Castorbehälter in Ahaus.

Atommüll aus Jülich: Kommen 152 Castor-Behälter ins Zwischenlager Ahaus?

Ahaus - Für die Anti-Atomkraft-Aktivisten aus Ahaus ist es wie eine Milchmädchenrechnung: Das renommierte Forschungszentrum in Jülich will seinen Atommüll loswerden und „Ahaus ist da die bequemste Lösung“. Sagt jedenfalls Matthias Eickhoff, Mitglied des Aktionsbündnisses Münsterland gegen Atomanlagen.

Peter Schäfer hingegen, Sprecher des Forschungszentrums, argumentiert ganz anders. „Wir dürfen den Atommüll nicht mehr bei uns lagern. Aus Sicherheitsgründen und weil es ökonomisch sinnvoll ist, wollen wir die Altlasten im Ahauser Brennelementezwischenlager deponiert sehen.“ Klingen bei Eickhoff nachvollziehbare Zweifel an der Sinnhaftigkeit des Vorhabens an, entbehren auch die Argumente Schäfers nicht ei­ner gewissen Logik.


Fakt ist: Das Zwischenlager in Jülich, in dem das Forschungszentrum den radioaktiv strahlenden Müll aus seinem 1988 stillgelegten Versuchsreaktor eingelagert hat, verliert 2013 seine Betriebsgenehmigung. Die Halle ist alt, entspricht längst nicht mehr den aktuellen Sicherheitsbestimmungen. „Also standen wir vor der Entscheidung, entweder für 40 Millionen Euro ein neues Zwischenlager zu bauen oder die alten Brennelemente auszulagern“, erklärt Schäfer.

Die Jülicher entschieden sich für die zweite Variante.

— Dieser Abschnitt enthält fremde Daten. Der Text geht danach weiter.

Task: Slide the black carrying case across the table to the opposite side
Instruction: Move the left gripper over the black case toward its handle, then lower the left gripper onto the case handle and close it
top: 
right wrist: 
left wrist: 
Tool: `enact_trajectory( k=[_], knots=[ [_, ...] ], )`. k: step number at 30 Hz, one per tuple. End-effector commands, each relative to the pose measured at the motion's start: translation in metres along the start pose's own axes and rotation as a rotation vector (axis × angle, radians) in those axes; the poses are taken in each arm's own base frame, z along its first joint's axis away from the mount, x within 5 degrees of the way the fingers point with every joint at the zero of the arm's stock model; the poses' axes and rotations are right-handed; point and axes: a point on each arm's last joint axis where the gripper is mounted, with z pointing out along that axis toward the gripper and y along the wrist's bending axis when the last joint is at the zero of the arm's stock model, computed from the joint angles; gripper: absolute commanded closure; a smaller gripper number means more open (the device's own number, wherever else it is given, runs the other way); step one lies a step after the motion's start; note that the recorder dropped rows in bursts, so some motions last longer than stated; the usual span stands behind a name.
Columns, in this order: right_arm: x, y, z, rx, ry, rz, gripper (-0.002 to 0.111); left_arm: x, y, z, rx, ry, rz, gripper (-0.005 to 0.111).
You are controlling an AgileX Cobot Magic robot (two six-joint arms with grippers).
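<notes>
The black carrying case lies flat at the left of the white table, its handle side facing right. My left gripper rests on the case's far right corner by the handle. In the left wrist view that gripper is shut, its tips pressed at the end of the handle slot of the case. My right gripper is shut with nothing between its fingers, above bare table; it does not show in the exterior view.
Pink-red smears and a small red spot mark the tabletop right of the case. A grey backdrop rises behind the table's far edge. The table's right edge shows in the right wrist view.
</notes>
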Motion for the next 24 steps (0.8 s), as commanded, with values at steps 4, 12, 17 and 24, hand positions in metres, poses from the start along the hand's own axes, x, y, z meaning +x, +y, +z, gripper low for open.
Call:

Weil das weniger kostet - „und letztlich für NRW sicherer ist, schließlich bleibt mit dem Wegfall unseres Depots nur noch das in Ahaus übrig“. Die Atomkraftgegner macht eine solche Erklärung wütend. Ihr Gegenargument: Das Zwischenlager in Jülich wurde 1993 genehmigt - „und ist so veraltet, dass es nicht mehr länger betrieben werden darf“, erklärt Eickhoff. Die Anlage in Ahaus sei jedoch bereits 1992 in Betrieb gegangen „und ist daher noch weniger auf dem neuesten Stand der Technik“. Das Akti­ons­bünd­nis kündigt Proteste an.

Entschieden aber ist über den Transport noch nicht. Jülich hat beim Bundesamt für Strahlenschutz den Antrag gestellt, 152 Castoren mit Atommüll in Ahaus weiter zwischenlagern zu dürfen. Die Gesellschaft für Nuklear-Service (GNS), die das dortige Brennelementezwischenlager betreibt, hat sich bereit erklärt, den strahlenden Abfall aufnehmen zu wollen. „Die Genehmigung kann aber nur erfolgen, wenn alle Sicherheitsanforderungen erfüllt sind“, sagt der Sprecher des Bundesamtes, Florian Emrich.

Allzu viel Zeit, das zu überprüfen bleibt nicht. Wie es gestern hieß, sollen bereits im Frühjahr 2011 die ersten Castor-Behälter aus Jülich kommen.